*SOURCE MATERIAL:*
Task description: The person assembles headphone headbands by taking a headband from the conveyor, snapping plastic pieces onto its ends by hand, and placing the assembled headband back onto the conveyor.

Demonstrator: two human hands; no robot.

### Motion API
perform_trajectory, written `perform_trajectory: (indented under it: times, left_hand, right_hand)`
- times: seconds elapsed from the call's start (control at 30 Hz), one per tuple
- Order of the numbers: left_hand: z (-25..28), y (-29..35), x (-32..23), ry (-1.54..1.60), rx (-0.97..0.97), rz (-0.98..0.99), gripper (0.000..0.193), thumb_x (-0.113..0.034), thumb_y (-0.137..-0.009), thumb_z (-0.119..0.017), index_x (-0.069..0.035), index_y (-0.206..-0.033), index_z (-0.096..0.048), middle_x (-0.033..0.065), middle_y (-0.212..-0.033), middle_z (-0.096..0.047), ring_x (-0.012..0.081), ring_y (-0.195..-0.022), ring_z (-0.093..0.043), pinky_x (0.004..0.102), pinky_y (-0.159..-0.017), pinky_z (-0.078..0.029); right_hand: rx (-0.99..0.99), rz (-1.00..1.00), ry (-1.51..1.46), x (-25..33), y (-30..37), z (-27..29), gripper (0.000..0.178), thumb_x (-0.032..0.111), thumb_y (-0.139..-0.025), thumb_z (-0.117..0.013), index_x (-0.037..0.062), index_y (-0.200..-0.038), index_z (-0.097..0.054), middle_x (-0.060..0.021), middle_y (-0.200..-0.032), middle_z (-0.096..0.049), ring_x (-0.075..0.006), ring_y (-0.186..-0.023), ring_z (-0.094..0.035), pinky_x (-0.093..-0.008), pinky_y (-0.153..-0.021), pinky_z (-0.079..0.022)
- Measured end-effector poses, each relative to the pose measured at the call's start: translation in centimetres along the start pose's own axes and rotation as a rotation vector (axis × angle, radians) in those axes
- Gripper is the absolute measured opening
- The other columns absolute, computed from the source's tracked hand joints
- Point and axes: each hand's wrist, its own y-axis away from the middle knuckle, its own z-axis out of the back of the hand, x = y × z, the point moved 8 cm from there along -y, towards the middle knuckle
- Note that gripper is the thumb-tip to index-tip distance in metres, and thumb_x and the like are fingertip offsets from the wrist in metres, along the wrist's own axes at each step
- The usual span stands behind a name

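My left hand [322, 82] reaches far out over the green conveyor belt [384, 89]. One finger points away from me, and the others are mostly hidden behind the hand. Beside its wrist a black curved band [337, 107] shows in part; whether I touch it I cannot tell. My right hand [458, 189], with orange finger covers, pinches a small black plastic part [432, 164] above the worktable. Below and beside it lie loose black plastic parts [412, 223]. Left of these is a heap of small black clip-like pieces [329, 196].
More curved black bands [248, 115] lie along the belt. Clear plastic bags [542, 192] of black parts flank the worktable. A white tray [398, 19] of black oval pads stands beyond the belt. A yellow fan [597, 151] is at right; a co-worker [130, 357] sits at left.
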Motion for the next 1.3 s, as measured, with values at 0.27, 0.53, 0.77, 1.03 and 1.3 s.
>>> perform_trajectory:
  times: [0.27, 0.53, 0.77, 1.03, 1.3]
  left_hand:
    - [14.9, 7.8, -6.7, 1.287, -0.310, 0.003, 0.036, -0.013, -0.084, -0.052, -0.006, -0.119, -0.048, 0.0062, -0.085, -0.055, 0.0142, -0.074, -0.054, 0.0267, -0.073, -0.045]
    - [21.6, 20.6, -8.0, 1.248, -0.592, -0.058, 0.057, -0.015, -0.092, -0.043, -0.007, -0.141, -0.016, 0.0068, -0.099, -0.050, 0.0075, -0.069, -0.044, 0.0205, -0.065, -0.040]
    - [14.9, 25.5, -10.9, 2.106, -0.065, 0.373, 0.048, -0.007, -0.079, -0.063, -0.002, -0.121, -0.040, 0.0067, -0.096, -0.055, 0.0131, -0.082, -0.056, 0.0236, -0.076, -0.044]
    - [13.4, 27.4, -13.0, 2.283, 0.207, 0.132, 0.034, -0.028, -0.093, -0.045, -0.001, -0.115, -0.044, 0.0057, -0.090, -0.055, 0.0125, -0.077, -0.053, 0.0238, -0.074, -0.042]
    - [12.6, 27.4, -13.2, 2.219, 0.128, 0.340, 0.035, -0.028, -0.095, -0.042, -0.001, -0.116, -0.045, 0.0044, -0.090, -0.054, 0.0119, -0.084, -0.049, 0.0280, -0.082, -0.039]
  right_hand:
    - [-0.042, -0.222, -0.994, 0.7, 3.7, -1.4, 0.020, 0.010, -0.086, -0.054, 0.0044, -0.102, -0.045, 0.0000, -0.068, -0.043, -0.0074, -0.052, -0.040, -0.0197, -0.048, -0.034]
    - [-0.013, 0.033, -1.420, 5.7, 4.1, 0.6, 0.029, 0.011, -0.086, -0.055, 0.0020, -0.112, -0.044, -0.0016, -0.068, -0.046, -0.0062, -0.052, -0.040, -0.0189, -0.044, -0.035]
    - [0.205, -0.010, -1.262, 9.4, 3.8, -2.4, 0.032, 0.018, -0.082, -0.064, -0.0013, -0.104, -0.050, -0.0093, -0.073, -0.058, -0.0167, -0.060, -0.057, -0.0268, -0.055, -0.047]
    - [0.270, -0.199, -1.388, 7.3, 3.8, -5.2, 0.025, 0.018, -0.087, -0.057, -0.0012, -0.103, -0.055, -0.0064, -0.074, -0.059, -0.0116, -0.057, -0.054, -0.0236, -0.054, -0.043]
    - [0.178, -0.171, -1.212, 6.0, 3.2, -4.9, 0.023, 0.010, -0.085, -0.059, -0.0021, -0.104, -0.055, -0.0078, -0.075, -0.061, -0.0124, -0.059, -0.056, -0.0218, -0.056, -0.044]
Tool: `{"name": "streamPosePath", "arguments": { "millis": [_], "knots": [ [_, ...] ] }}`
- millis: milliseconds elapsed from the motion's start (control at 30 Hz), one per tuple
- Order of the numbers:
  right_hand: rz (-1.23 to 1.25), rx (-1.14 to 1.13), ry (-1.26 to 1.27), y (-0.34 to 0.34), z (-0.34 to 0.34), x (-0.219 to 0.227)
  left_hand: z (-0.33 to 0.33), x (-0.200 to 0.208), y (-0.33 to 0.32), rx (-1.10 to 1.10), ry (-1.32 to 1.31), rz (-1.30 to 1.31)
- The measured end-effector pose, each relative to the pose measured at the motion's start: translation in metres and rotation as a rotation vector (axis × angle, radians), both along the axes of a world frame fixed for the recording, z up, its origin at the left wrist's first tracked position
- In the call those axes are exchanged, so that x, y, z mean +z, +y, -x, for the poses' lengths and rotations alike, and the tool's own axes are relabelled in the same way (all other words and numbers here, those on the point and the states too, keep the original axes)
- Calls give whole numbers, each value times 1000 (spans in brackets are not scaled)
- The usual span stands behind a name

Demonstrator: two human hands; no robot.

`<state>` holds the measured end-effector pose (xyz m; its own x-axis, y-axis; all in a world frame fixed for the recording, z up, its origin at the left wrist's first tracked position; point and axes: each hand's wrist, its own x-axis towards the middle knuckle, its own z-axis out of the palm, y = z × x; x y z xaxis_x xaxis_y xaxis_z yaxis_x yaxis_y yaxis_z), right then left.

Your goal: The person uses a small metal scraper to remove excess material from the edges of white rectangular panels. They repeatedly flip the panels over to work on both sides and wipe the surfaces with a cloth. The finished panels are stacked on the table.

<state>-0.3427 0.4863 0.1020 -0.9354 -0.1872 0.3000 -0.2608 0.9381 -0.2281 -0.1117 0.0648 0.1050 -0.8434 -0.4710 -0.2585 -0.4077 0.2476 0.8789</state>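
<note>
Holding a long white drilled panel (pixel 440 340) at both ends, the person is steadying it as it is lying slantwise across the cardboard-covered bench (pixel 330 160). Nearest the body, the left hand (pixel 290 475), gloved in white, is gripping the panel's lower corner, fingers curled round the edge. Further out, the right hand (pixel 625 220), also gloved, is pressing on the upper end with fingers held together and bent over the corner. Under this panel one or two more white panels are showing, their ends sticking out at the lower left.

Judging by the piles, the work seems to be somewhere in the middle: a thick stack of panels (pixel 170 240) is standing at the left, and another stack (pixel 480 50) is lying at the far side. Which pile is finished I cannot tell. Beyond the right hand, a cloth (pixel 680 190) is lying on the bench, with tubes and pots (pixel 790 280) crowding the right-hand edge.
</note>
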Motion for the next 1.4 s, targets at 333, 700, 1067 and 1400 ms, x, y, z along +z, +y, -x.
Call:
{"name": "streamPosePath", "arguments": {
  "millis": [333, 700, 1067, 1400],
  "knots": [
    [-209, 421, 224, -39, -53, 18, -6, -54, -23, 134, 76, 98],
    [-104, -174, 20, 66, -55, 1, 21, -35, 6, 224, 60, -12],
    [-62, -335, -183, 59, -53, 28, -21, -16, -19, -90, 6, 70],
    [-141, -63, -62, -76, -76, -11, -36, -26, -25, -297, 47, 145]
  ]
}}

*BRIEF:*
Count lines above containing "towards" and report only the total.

*RESPONSE FOR THIS EXERCISE:*
2